• [THE PROBLEM]: Below are entries. Give back exactly the lines from the one containing "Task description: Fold" through the one containing "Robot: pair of", inclusive, without the pictures.

• [RECORDED INFORMATION]:
************

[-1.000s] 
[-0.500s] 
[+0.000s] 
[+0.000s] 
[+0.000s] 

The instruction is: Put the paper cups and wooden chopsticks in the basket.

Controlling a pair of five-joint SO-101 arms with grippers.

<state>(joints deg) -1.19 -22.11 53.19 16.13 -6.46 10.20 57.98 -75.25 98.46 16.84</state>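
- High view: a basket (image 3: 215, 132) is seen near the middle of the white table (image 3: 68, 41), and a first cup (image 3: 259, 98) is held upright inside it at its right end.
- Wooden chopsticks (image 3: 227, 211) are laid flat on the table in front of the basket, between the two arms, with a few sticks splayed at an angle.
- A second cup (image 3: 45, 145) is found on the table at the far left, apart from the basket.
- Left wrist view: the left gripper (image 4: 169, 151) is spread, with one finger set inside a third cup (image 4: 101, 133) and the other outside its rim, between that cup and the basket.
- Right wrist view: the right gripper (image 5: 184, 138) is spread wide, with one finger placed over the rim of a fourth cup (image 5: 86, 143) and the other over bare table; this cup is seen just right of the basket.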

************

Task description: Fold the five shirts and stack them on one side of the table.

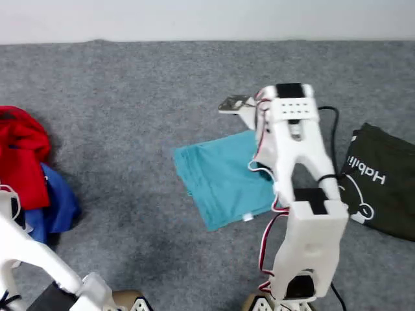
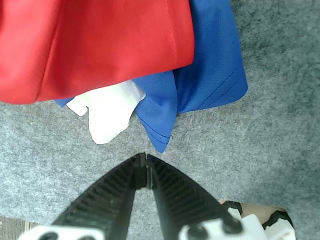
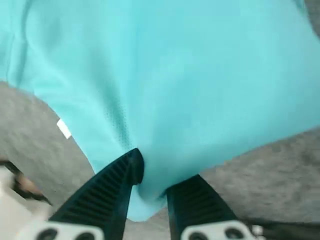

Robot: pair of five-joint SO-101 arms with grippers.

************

• [WRITTEN ANSWER]:
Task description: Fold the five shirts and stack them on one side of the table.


Robot: pair of five-joint SO-101 arms with grippers.

The answer, as written, is complete.